Coda File System

Serious Coda bugs

From: Jan Harkes <>
Date: Thu, 30 Dec 1999 23:57:44 -0500
Today I discovered 2 serious bugs. one has only been in the development
tree for a couple of weeks. The other must have been present for the
past 6-8 months.

The `development' bug affects only store operations to replicated
servers. At some point we switched the file transfer code from
FILEBYNAME to FILEBYFD, but the code in sftp for the BYFD case has
possibly had a bug ever since multi-rpcs were introduces. It didn't
handle the fact that the fileoffset is shared between the multiple
transfers. So the first server would get the first window, the second
server the second window, etc. Until the file is transferred at which
point the servers complain about a length discrepancy and return an
error. As a result, the client switches to write disconnected operation,
and reintegrates the store. The backfetches are normal rpcs and the
reintegration succeeds.

The other bug is related to shadowing files during reintegration. When a
file is opened for writing but involved in a reintegration, a new
container is created and the data is copied over. Then a swap is
performed to avoid interfering with a possibly ongoing backfetch. This
swap is not recorded in RVM, and the next time venus starts it attaches
the fso to the discarded shadow file. If the fso was marked dirty, an
assertion is triggered, otherwise the file is refetched.

Also, due to how shadowfile names are created, if a file is shadow-ed
twice, the containerfile is truncated during the copy. Instant dataloss.

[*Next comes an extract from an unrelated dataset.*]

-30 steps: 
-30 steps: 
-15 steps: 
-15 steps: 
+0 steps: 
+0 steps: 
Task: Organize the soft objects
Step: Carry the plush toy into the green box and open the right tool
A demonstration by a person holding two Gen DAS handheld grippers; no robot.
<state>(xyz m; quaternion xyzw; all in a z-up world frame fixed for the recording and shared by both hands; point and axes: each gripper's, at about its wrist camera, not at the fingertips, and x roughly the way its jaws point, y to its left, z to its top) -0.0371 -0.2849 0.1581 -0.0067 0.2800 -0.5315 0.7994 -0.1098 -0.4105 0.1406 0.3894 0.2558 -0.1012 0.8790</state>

It is a testament to the robustness and failure tolerance of Coda's
design that these problems have gone mostly unnoticed. I've committed
experimental patches to the CVS for both bugs, but have only tested them


ps. There is one known Y2K problem, but it is quite harmless. Look in
your codacon in the new year, it will show 01/01/100 :) (except if you
run bleeding edge with the aforementioned other bugs).
Received on 1999-12-31 00:03:34